Я распахнула глаза и попыталась резко отпрянуть, но – к моему ужасу – тело не повиновалось мне. Парализованная, я могла лишь смотреть в ярко-зеленые глаза своей матери. Она улыбнулась и поцеловала меня в лоб. У меня по коже побежали мурашки.
– Я по тебе скучала, дорогая.
– Что ты со мной сделала?
Моргана умолкла и тихо рассмеялась.
– Удивительная вещь – эти инъекции. Когда мсье Бернар принес одну дозу этого вещества мне, я усовершенствовала его. Мне нравится считать, что моя разновидность гуманнее – она действует лишь на тело, но не на разум. – Она улыбнулась шире. – Я решила, что тебе приятно будет отведать вкус снадобья твоих друзей. Они ведь так усердно трудились, чтобы создать его для тебя.
Пол снова пошатнулся, и я огляделась, наконец осознавая, что вижу вокруг. Я находилась в крытой повозке актерской труппы. Сквозь плотный навес не проникал свет, и потому я не могла понять, как долго мы уже едем. Я прислушалась, но смогла расслышать лишь мерный топот лошадиных копыт. Мы покинули город.
Это было неважно. Помощи ждать не стоило. Рид очень ясно дал мне это понять.
Едва я вспомнила его последние слова, как горечь захлестнула меня мучительной волной. Я пыталась скрыть ее, но одинокая слеза все же скатилась по щеке. Моргана стерла ее пальцем и попробовала на язык.
– Моя дорогая, прекрасная малышка. Больше я не позволю ему ранить тебя. Пожалуй, будет уместно сжечь его на костре за то, как он поступил с тобой. Ты согласна? Возможно, я даже смогу устроить все так, чтобы ты сама зажгла огонь.

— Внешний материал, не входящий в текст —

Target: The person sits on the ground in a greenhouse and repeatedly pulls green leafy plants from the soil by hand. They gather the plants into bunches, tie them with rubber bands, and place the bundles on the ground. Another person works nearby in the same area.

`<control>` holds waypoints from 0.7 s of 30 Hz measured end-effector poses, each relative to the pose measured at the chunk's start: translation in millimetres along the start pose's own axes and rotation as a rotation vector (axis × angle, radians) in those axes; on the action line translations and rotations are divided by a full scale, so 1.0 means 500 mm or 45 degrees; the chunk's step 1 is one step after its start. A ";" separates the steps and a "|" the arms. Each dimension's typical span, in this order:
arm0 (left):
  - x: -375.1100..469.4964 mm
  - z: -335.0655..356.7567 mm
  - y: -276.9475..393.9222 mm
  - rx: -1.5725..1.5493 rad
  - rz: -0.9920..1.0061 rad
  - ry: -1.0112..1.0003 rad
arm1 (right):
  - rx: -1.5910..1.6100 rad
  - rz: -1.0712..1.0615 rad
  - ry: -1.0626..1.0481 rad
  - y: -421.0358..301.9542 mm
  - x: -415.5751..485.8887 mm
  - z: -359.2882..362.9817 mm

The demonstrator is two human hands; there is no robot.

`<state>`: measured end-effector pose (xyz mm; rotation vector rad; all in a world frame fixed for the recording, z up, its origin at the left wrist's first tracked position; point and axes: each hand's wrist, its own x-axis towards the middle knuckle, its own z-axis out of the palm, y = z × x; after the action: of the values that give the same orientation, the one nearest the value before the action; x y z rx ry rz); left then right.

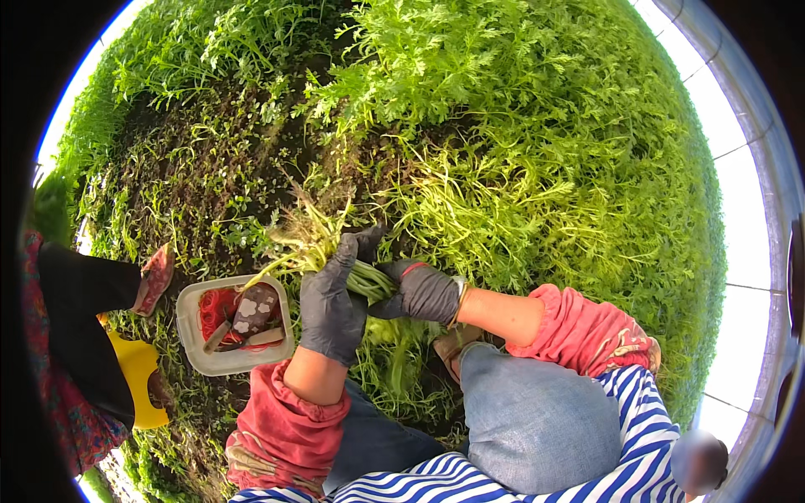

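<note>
A bunch of leafy greens [370,281] is held between my two dark-gloved hands, its pale root ends pointing up and to the left. My left hand [330,305] wraps around the stems just below the roots. On the leaf side, my right hand [427,292] grips the same bunch, and a red rubber band [415,267] loops over its fingers. The leafy ends hang below the hands, partly hidden by them. Left of my left hand stands a translucent plastic tub [226,364]. Inside are red rubber bands [216,307], a brown cloth item with white shapes [255,308] and wooden-handled tools [217,336].
Pulled greens [465,214] lie in a heap ahead of my right hand. Dense standing greens [566,94] grow beyond and to the right. Low weeds cover dark soil [207,138]. At left are another person's leg [88,276], shoe [154,280] and a yellow plastic object [135,371].
</note>
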<state>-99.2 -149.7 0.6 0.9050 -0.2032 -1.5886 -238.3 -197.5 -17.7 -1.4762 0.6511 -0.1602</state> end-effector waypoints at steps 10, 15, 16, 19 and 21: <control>0.012 -0.034 0.038 -0.196 -0.117 -0.435 | 0.213 0.039 -0.247 0.077 0.015 -0.046; 0.010 -0.034 0.050 0.079 -0.128 -0.162 | -0.987 0.123 0.720 0.241 0.027 -0.231; 0.008 -0.030 0.048 0.146 -0.139 -0.090 | -1.322 0.156 0.652 0.274 0.023 -0.235; 0.009 -0.026 0.051 0.189 -0.233 0.017 | -1.789 0.201 0.291 0.324 0.016 -0.205; 0.002 -0.018 0.053 0.212 -0.167 0.148 | -1.331 0.251 -0.061 0.328 0.015 -0.150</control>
<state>-73.1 -154.2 9.7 1.1571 -0.1997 -1.6519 -316.2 -246.9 -172.7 -2.3786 0.8932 0.4380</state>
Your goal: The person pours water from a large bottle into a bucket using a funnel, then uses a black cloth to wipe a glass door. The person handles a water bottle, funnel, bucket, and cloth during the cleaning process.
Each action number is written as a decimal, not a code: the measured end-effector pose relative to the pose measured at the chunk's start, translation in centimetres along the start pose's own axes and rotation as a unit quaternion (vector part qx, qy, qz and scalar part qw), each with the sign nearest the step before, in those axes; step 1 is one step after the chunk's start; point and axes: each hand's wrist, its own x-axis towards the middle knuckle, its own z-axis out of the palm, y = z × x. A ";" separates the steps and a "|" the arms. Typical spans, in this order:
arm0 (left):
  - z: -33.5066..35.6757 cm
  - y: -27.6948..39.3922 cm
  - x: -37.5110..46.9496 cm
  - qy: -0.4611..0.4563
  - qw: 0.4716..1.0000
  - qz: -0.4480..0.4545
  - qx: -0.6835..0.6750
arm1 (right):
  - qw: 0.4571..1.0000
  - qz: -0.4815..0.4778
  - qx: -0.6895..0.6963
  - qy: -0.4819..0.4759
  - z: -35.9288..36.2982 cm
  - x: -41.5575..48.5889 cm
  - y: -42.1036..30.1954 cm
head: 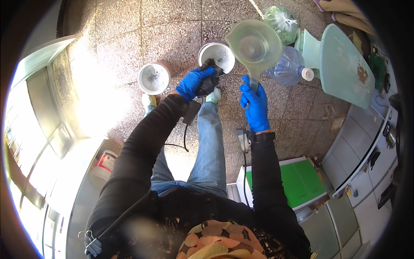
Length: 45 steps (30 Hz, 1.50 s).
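Note:
My left hand (193,83), in a blue glove, grips a crumpled black plastic bag (208,84) just over the near rim of a white bucket (229,57) with greyish residue inside. My right hand (255,105), gloved in blue too, holds the handle of a translucent plastic ladle-like scoop (255,43) with a spout; some clear liquid seems to lie in its bowl. A second white bucket (154,78) with grey specks inside stands on the floor further left. Beside the scoop lies a large clear plastic bottle (286,66) with a white cap, partly hidden by the bowl.
On the speckled tile floor (171,35) are a tied bag of green leaves (282,24) and a pale green chair (344,66) at the right. Another person's legs (351,14) show top right. A green-fronted cabinet (302,181) is lower right, and a labelled white tub (104,166) lower left.

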 end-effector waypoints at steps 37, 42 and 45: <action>-7.2 -7.7 18.2 -0.034 0.999 -0.018 -0.012 | 0.966 0.083 -0.221 0.105 -6.5 -0.1 10.2; -8.4 -7.7 19.4 -0.031 0.999 -0.029 -0.019 | 0.956 0.078 -0.258 0.118 -6.3 0.7 11.2; -9.1 -8.4 19.8 -0.075 0.995 -0.011 -0.060 | 0.944 0.066 -0.300 0.122 -6.6 0.9 11.8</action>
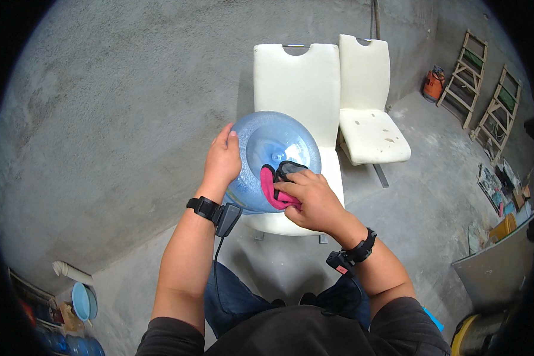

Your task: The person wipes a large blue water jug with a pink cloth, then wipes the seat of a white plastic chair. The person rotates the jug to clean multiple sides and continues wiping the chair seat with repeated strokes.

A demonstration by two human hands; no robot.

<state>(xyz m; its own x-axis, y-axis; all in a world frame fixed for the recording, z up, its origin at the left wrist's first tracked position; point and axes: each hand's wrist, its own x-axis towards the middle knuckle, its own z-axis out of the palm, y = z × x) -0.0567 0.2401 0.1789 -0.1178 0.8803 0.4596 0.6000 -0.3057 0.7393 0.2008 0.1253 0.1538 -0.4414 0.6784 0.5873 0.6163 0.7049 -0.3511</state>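
Observation:
A large blue translucent plastic water jug [267,133] rests on the seat of a white chair [293,84], its round end turned up towards me. My left hand [223,158] grips the jug's left side, thumb on top and fingers around the edge. In my right hand [313,196] is a pink and grey cloth [272,189] with black edging, bunched under the fingers. The cloth lies against the near right part of the jug's round end. The jug's lower part is mostly hidden behind its upper end and my left wrist.
A second white chair [374,133] with a worn seat stands to the right. Beyond it are an orange gas cylinder [434,84] and wooden ladders [465,80] by the wall. At lower left are a light-blue basin [81,301] and more blue jugs [78,345].

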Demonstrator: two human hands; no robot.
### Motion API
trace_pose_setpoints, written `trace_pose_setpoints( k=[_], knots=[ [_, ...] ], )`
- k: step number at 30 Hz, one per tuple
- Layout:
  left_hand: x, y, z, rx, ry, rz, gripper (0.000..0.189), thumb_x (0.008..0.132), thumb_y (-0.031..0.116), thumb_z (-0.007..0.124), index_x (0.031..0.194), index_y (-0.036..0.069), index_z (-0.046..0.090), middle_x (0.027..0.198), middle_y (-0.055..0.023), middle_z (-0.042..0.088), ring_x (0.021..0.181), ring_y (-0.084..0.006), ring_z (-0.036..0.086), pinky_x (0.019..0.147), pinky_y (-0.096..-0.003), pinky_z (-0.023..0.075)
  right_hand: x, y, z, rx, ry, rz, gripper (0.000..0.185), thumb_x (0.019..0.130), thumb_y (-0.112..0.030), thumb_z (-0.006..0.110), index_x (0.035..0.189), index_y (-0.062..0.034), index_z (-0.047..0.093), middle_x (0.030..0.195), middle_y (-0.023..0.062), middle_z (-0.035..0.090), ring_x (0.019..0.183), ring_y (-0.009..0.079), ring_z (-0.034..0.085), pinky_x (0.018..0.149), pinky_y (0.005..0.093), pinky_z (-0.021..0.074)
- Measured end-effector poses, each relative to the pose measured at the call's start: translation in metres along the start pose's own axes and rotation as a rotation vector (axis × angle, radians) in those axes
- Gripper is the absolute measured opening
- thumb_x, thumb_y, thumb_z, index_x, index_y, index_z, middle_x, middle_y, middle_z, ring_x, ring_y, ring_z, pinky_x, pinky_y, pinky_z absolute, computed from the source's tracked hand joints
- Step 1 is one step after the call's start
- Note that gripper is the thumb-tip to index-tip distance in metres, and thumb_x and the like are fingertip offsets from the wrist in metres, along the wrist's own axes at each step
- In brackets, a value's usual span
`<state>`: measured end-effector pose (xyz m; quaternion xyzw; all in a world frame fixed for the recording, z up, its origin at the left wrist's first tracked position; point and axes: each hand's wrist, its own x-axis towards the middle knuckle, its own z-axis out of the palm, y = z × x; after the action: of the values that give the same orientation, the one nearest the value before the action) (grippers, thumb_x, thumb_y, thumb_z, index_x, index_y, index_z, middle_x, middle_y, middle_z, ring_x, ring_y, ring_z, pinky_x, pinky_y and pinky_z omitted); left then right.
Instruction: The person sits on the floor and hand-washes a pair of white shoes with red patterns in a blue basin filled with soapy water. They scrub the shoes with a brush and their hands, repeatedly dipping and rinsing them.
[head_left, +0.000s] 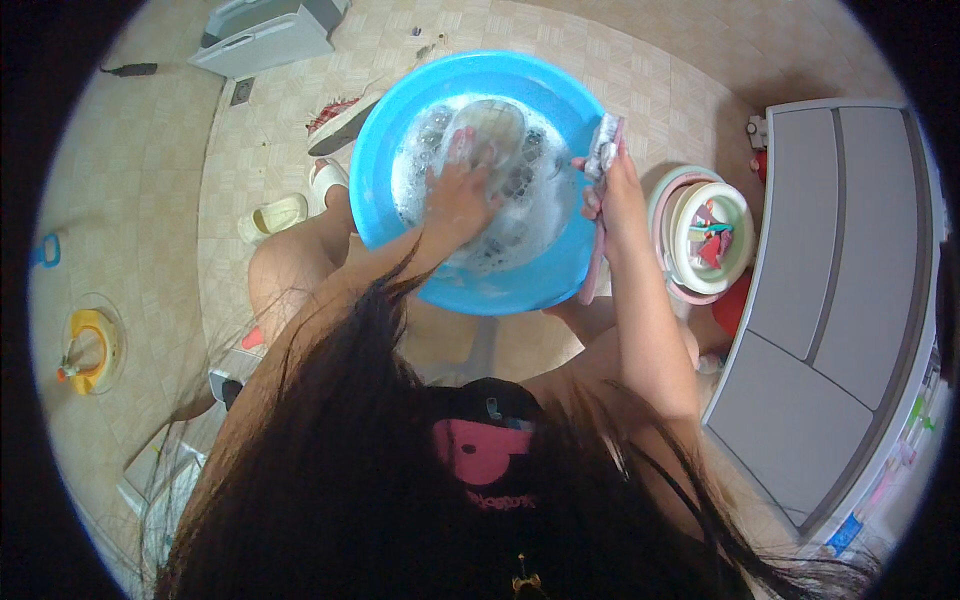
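Note:
Inside a blue plastic basin (375, 161) of foamy water, my left hand (461, 196) grips a wet shoe (496, 120). Its rounded end rises from the suds, while its lower part is hidden by my hand and the foam. My right hand (621, 187) is at the basin's right rim, holding a scrubbing brush (604, 142) with a pink handle. White bristles at the brush's upper end carry some foam.
A plaid shoe (341, 127) leans at the basin's left, near a pale slipper (276, 219). Stacked washbowls (742, 259) with small colourful items stand at right, before a grey cabinet (795, 225). A white bin (270, 45) is top left; a yellow ring-shaped holder (109, 352) hangs on the wall.

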<state>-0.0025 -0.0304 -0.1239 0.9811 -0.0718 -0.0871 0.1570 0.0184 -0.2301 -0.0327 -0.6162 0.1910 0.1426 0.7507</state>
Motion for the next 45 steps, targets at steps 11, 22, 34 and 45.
trace_pose_setpoints(
  k=[11, 22, 34, 45],
  knots=[
    [-0.001, 0.008, -0.009, 0.079, -0.082, -0.039, 0.087, 0.08, 0.034, 0.069, 0.151, 0.021, 0.02, 0.158, -0.013, 0.005, 0.144, -0.0337, 0.011, 0.103, -0.0606, 0.0323, 0.007, 0.001, 0.01, -0.076, -0.057, -0.053, 0.053, 0.1, -0.033, 0.038, 0.149, -0.0205, 0.023, 0.096, 0.005, 0.061, 0.053, 0.0066, 0.037, 0.047, 0.0206, 0.0343],
    [0.014, 0.019, -0.039, -0.123, -0.242, -0.492, 0.11, 0.073, 0.041, 0.073, 0.152, 0.024, -0.001, 0.131, -0.0293, 0.045, 0.118, -0.0405, 0.05, 0.097, -0.0459, 0.0434, -0.006, -0.021, -0.018, -0.033, -0.002, -0.126, 0.054, 0.097, -0.027, 0.038, 0.148, -0.0119, 0.026, 0.097, 0.0099, 0.064, 0.054, 0.0094, 0.042, 0.046, 0.0242, 0.0348],
    [0.0, -0.002, -0.066, -0.264, 0.112, -0.287, 0.117, 0.067, 0.033, 0.078, 0.152, 0.013, 0.0, 0.126, -0.0368, 0.045, 0.116, -0.0441, 0.05, 0.1, -0.0413, 0.0419, -0.018, -0.035, -0.033, -0.042, 0.016, -0.241, 0.052, 0.1, -0.027, 0.035, 0.149, -0.0159, 0.02, 0.097, 0.0085, 0.064, 0.051, 0.007, 0.039, 0.044, 0.0216, 0.0343],
    [0.008, 0.021, -0.045, -0.162, 0.035, -0.39, 0.115, 0.069, 0.041, 0.077, 0.152, 0.018, 0.001, 0.138, -0.0326, 0.035, 0.125, -0.0433, 0.042, 0.101, -0.0477, 0.0399, -0.02, -0.037, -0.03, -0.043, 0.046, -0.3, 0.057, 0.097, -0.025, 0.042, 0.148, -0.0081, 0.023, 0.094, 0.0106, 0.064, 0.051, 0.0087, 0.041, 0.044, 0.0243, 0.0366]
  ],
)
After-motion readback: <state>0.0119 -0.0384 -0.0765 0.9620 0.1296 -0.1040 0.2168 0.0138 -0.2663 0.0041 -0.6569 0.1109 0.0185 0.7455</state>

Тебя это порадует?
Кровь отлила от моего лица.
– Не смей его трогать.
Моргана изогнула белую бровь.
– Ты позабыла, Луиза, он твой враг. Но не тревожься… В Модранит все будет прощено. Перед нашим скромным празднованием мы казним твоего мужа. – Она помолчала, ожидая, что я вспылю, услышав о Риде. Но я не выказала чувств – не пожелала доставлять ей такого удовольствия. – Ты ведь помнишь о нашем празднике, да? В этом году мы решили отметить его по-особенному.
Страх змейкой проник в мое тело. Да, я помнила о Модраните.
Ночь Матерей. Белые дамы со всей Бельтерры соберутся в Шато, чтобы пировать и чествовать своих предков-женщин жертвоприношениями. Какая роль во всем этом на сей раз была отведена мне, гадать не приходилось.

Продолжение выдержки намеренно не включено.